Ia bahkan mengklaim telah berkontribusi positif bagi masyarakat sekitar dengan menyumbangkan tanah dan membangun fasilitas umum seperti jalan paving block.
“Kami tidak mengerti apa dampak lingkungan yang mereka maksud,” ujar Avianto, Kamis (17/07/2025).
“Pengawasan dari pemerintah luar biasa, Dinas terkait sudah turun lapangan, dan kami siap berkomunikasi dengan masyarakat yang merasa terdampak. Bahkan, kami sumbang tanah untuk masyarakat dan bangun fasilitas umum.” tambahnya.
Sebelumnya, DPRD Kota Kendari mendesak Pemerintah Kota Kendari untuk menindak tegas PT BTN Al Fath Land Kendari menyusul aduan warga Puuwatu terkait dampak negatif pembangunan perumahan tersebut.

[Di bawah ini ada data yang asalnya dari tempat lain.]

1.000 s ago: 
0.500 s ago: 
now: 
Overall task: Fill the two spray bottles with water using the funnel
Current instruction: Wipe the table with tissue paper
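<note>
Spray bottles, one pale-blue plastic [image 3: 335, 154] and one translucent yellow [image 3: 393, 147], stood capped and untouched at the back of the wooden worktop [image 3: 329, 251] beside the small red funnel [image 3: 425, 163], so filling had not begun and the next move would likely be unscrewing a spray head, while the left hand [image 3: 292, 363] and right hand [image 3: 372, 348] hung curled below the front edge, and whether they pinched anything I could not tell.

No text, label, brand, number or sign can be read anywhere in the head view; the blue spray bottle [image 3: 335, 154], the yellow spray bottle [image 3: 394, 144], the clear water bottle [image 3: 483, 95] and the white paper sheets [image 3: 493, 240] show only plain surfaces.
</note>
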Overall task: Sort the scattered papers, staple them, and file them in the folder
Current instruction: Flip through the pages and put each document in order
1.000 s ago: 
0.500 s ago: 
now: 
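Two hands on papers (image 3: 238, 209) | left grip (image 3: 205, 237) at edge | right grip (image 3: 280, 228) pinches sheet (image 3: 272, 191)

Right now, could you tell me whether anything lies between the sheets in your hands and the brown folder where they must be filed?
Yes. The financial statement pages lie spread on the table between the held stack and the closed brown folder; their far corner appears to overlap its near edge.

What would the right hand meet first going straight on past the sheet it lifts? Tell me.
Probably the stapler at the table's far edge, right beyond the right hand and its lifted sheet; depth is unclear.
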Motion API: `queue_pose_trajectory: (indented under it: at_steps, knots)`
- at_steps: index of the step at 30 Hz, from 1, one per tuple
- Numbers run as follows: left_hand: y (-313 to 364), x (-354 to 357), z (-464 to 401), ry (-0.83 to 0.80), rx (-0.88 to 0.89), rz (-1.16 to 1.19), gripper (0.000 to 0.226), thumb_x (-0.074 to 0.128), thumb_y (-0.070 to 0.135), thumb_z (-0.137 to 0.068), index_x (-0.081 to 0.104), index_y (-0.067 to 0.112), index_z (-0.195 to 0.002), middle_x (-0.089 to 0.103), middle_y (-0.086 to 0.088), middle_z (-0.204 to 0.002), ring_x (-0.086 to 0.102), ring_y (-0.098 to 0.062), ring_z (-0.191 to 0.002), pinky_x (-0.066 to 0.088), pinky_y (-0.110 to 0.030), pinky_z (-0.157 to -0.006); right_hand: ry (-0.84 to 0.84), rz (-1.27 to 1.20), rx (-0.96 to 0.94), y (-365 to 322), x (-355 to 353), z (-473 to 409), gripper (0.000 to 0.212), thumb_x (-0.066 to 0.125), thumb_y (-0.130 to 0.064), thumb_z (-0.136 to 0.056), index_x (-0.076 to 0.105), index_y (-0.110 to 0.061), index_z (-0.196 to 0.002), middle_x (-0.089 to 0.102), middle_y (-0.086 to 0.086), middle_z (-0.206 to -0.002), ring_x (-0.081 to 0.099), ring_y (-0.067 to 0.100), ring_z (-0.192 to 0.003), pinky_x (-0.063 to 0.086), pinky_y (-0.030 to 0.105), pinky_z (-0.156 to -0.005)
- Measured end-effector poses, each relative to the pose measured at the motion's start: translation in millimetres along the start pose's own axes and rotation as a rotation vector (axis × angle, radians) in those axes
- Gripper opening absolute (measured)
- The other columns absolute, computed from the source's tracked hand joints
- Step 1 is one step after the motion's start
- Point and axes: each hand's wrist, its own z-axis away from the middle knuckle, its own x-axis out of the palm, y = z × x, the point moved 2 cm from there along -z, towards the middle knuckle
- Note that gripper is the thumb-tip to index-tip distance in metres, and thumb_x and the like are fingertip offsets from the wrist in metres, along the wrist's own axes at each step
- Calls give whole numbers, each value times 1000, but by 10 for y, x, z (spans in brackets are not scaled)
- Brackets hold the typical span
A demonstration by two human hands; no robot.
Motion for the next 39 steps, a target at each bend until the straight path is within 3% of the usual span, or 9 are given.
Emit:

Desakan ini disampaikan dalam Sidang Paripurna penyusunan Rancangan Pembangunan Jangka Menengah Daerah (RPJMD) Kota Kendari 2025-2030, Selasa (15/07/2025).
Anggota DPRD Kota Kendari, Simon Mantong, mengungkapkan bahwa pihaknya akan segera menggelar Rapat Dengar Pendapat (RDP) untuk menindaklanjuti aduan tersebut.
Avianto mengaku bingung dengan pernyataan DPRD Kota Kendari dan berharap adanya klarifikasi langsung dengan warga di lapangan.
Ia menekankan komitmen perusahaannya terhadap pengelolaan lingkungan yang baik dan menyatakan telah menjalin komunikasi rutin dan positif dengan pemerintah setempat, termasuk kunjungan dari Wakil Wali Kota Kendari.
“Kami bingung motivasi DPRD Kota Kendari ini apa,” kata Avianto.
“Sebagai pengusaha, kami tidak mungkin melakukan sesuatu yang merugikan masyarakat. Kami butuh feedback dari masyarakat untuk terus meningkatkan pembangunan yang berkelanjutan.” tambahnya.
Avianto menegaskan bahwa pihaknya terbuka untuk berkomunikasi dan menyelesaikan permasalahan ini secara konstruktif.
Ia berharap agar permasalahan ini dapat diselesaikan dengan baik melalui jalur komunikasi yang terbuka dan transparan.